YOUR TASK:
Print out the whole listing below exactly as it is written.
Start of DATASET EXTRACT
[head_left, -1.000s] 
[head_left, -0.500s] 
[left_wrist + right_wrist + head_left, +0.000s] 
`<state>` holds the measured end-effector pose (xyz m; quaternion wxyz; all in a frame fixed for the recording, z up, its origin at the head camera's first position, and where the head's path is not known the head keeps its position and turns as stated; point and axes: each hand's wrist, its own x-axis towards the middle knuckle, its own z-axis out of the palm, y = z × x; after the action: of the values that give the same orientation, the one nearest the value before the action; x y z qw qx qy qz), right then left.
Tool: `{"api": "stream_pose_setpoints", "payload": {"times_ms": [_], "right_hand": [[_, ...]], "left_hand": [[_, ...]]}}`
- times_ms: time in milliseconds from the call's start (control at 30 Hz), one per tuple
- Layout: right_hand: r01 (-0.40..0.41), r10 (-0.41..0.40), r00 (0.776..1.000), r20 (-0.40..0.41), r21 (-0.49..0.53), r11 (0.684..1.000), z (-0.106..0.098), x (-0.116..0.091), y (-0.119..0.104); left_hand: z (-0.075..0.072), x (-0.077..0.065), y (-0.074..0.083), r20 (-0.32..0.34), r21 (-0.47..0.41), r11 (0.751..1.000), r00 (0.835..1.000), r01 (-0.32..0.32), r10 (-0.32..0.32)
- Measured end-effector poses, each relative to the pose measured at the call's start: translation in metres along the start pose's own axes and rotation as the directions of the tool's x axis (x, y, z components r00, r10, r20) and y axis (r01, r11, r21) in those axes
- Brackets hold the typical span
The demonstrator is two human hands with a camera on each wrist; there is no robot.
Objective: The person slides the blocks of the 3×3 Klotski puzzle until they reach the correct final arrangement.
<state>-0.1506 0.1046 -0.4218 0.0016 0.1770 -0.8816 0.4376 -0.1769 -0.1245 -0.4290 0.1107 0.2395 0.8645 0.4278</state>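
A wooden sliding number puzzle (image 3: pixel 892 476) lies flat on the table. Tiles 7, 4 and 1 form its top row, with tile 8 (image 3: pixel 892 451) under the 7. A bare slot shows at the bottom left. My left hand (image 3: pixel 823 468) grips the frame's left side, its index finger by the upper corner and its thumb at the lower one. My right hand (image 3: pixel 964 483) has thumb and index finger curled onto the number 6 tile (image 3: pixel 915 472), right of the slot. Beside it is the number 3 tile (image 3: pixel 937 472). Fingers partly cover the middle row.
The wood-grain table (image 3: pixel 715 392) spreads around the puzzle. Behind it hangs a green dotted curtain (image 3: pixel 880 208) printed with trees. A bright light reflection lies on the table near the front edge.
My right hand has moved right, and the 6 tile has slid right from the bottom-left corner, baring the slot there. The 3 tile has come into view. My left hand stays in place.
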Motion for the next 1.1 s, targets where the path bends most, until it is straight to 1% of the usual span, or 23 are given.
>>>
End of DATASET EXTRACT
WRITTEN ANSWER:
[head_left, -1.000s] 
[head_left, -0.500s] 
[left_wrist + right_wrist + head_left, +0.000s] 
`<state>` holds the measured end-effector pose (xyz m; quaternion wxyz; all in a frame fixed for the recording, z up, its origin at the head camera's first position, and where the head's path is not known the head keeps its position and turns as stated; point and axes: each hand's wrist, its own x-axis towards the middle knuckle, its own z-axis out of the palm, y = z × x; after the action: of the values that give the same orientation, the one nearest the value before the action; x y z qw qx qy qz), right then left.
Tool: `{"api": "stream_pose_setpoints", "payload": {"times_ms": [_], "right_hand": [[_, ...]], "left_hand": [[_, ...]]}}`
- times_ms: time in milliseconds from the call's start (control at 30 Hz), one per tuple
- Layout: right_hand: r01 (-0.40..0.41), r10 (-0.41..0.40), r00 (0.776..1.000), r20 (-0.40..0.41), r21 (-0.49..0.53), r11 (0.684..1.000), z (-0.106..0.098), x (-0.116..0.091), y (-0.119..0.104); left_hand: z (-0.075..0.072), x (-0.077..0.065), y (-0.074..0.083), r20 (-0.32..0.34), r21 (-0.47..0.41), r11 (0.751..1.000), r00 (0.835..1.000), r01 (-0.32..0.32), r10 (-0.32..0.32)
- Measured end-effector poses, each relative to the pose measured at the call's start: translation in metres along the start pose's own axes and rotation as the directions of the tool's x axis (x, y, z components r00, r10, r20) and y axis (r01, r11, r21) in those axes
- Brackets hold the typical span
The demonstrator is two human hands with a camera on each wrist; there is no robot.
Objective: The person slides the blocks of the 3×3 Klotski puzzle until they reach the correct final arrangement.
<state>-0.1506 0.1046 -0.4218 0.0016 0.1770 -0.8816 0.4376 -0.1769 -0.1245 -0.4290 0.1107 0.2395 0.8645 0.4278</state>
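A wooden sliding number puzzle (image 3: pixel 892 476) lies flat on the table. Tiles 7, 4 and 1 form its top row, with tile 8 (image 3: pixel 892 451) under the 7. A bare slot shows at the bottom left. My left hand (image 3: pixel 823 468) grips the frame's left side, its index finger by the upper corner and its thumb at the lower one. My right hand (image 3: pixel 964 483) has thumb and index finger curled onto the number 6 tile (image 3: pixel 915 472), right of the slot. Beside it is the number 3 tile (image 3: pixel 937 472). Fingers partly cover the middle row.
The wood-grain table (image 3: pixel 715 392) spreads around the puzzle. Behind it hangs a green dotted curtain (image 3: pixel 880 208) printed with trees. A bright light reflection lies on the table near the front edge.
My right hand has moved right, and the 6 tile has slid right from the bottom-left corner, baring the slot there. The 3 tile has come into view. My left hand stays in place.
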Motion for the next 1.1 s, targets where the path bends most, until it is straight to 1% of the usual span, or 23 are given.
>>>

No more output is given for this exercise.